In the enterprise IT world, vendors and integrators are always talking about lowering Total Cost of Ownership (TCO). That’s an important factor to the financial buyer.
But if you’re a software vendor offering OEM solutions, or development tools to IT inside the enterprise, the” O” of TCO doesn’t quite resonate. But you need quantifiable value to show ROI in terms that matter to IT. That’s an alphabet soup of messaging!
IT buyers are more concerned with speed – that’s the real pain point.Their pressure is time to market – whether that market is your IT buyer’s business users inside the enterprise or the market of your vendor’s end product.
So, you might want to start with quantifying your value in terms of Total Cost of Development (TCD).
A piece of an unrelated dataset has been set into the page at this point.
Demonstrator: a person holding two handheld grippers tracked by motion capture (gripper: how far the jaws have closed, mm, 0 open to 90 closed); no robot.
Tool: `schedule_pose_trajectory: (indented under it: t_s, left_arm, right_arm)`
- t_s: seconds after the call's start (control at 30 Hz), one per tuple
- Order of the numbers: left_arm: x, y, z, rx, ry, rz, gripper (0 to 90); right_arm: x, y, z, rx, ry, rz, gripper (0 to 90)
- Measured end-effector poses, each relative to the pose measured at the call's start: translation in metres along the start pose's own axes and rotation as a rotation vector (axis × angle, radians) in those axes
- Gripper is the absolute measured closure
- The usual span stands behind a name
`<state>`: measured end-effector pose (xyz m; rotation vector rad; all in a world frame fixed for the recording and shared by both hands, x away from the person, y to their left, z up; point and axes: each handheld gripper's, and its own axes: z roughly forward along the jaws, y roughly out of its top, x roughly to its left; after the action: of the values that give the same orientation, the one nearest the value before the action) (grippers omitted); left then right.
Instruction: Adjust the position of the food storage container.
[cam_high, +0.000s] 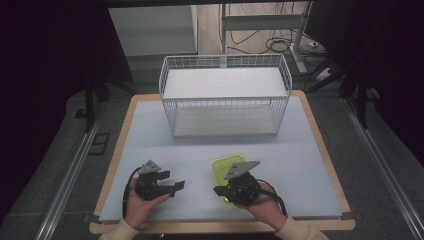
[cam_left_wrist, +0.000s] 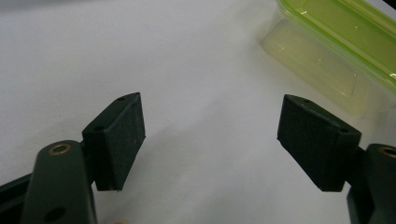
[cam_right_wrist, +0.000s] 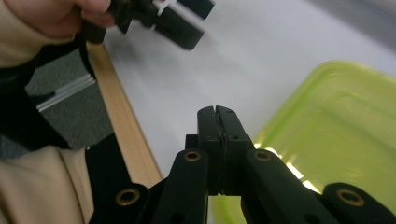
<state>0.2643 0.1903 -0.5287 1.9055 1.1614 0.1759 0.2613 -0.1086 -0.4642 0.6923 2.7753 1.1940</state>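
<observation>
A pale blue-white sheet covers the tabletop (cam_high: 300, 150), leaving a strip of light wood showing along its edges, and the surface looks smooth and matte in both gripper views. The left hand-held gripper (cam_high: 176, 186) rests low over this sheet near the person's edge, its jaws spread wide with bare sheet between the two black pads (cam_left_wrist: 119, 140). To its right, and just ahead of its right jaw in the left gripper view, sits a translucent lime-green container (cam_high: 226, 165) with a clear body under a green lid. The right hand-held gripper (cam_high: 218, 190) hovers over the near part of that container, its jaws pressed together with nothing between them; in the right gripper view the green lid lies right beside the closed tips, and the person's left hand (cam_right_wrist: 60, 16) and cream sleeve (cam_right_wrist: 42, 186) show beyond them. Well beyond both grippers, at the far side of the tabletop, stands a white wire basket (cam_high: 225, 95) with a flat white shelf inside. Around the tabletop the room is dark, with grey carpet (cam_high: 60, 145), metal floor rails (cam_high: 70, 175) on either side, and cables (cam_high: 280, 45) trailing across a wooden floor behind.
</observation>
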Motion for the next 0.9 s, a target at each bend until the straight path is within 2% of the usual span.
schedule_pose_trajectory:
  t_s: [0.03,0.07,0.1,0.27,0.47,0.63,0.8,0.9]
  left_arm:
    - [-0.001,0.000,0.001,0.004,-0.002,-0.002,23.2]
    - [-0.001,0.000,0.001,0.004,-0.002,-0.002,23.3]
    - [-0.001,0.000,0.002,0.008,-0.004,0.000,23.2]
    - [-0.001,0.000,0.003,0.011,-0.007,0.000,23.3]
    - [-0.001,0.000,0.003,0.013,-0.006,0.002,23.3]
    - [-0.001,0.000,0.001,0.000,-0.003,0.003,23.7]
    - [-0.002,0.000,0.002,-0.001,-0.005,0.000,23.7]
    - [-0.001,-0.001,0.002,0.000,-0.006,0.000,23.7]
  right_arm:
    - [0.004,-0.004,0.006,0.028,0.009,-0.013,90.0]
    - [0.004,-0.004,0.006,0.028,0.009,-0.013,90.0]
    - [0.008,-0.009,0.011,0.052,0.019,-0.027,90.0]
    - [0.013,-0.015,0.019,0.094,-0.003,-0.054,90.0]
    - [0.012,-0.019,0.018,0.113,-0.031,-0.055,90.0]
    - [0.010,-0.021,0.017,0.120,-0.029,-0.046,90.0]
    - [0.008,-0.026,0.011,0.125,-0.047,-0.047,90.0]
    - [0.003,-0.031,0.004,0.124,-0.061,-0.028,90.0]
Your solution simplifies or automates steps in the cycle, accelerating the time it takes to get your solution into the (virtual) hands of their users or their end buyers – and/or it incorporates capabilities they couldn’t get elsewhere or internally, increasing the value of the solution. Either or both of these benefits require fewer internal IT resources and save time, therefore lowering direct costs. These elements can be pretty easily quantified from “before” (the old way) or “instead” (compared to alternative approaches /competitors) to “after” (with your solution). Rough calculation: It used to take six months with four FTEs; now it takes one month with two people. The difference in salary/benefit, less the price of your offer, is the rough total cost of development using your solution.
But development alone isn’t the full picture. You want to include surrounding elements in the Total Cost of Deployment (TCD) – documentation, training, whatever it takes in the IT realm for your buyers to get to their market) – all of which you’ve also presumably compressed and/or accelerated. Can you calculate these factors into your solution’s value prop?
The last and most important message here in communicating the impact of your solution in faster Time to Market in the TCD message. In addressing TCD, there’s an “X-factor” of the value of speed that further multiplies the value of your solution beyond the direct cost savings. What’s the value of bringing solutions to market in one month instead of six? In some cases, it can be directly quantified (whether by you or your buyer) of having their solution out generating revenue or improving user productivity five months earlier. In others, it will be soft benefits of competitive advantage, user satisfaction, etc.
So with IT buyers, TCD an important quantifier – something all vendors need in building the business case with prospects – but only as it supports TTM to show real ROI.
What do you think: Is lower TCD a compelling message in the IT community? Can you calculate the full TCD value of your solution?